Reply with one number: the count of lines in the data that hold the string "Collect".

Start of Block

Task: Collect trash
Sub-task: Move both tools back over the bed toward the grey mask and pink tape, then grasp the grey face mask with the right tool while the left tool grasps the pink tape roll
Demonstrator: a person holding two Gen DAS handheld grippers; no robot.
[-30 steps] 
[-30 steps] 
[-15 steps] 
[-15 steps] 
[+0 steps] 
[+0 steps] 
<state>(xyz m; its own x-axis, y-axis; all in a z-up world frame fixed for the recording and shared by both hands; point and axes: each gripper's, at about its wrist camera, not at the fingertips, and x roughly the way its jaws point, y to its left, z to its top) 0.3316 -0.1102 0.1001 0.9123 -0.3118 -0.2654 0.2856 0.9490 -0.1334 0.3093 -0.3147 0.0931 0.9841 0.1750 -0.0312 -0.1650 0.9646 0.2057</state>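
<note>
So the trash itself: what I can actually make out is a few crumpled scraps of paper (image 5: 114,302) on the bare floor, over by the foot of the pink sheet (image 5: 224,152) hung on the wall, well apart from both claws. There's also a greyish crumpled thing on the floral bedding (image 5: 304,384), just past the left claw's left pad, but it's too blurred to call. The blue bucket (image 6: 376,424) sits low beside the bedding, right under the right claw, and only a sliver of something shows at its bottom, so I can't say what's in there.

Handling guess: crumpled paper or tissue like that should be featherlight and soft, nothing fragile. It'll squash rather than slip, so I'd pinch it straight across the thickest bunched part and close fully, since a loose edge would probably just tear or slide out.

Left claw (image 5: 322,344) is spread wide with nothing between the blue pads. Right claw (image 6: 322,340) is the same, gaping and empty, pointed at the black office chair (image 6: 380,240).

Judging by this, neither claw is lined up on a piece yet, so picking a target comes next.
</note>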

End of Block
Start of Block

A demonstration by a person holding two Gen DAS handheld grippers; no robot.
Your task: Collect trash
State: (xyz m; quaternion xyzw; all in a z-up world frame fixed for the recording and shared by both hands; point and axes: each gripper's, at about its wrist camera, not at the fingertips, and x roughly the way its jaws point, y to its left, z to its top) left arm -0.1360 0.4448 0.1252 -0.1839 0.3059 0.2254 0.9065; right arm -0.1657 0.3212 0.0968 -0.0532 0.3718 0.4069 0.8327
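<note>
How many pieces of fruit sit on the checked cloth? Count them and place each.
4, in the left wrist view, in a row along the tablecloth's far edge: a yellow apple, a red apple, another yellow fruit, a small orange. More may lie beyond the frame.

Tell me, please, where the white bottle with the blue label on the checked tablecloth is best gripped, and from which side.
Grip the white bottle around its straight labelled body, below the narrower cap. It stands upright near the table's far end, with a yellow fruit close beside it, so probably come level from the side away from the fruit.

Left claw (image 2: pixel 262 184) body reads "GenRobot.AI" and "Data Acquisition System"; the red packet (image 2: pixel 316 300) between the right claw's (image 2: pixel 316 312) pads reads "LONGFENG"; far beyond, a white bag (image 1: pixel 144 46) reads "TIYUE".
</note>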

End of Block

### Output for this task
2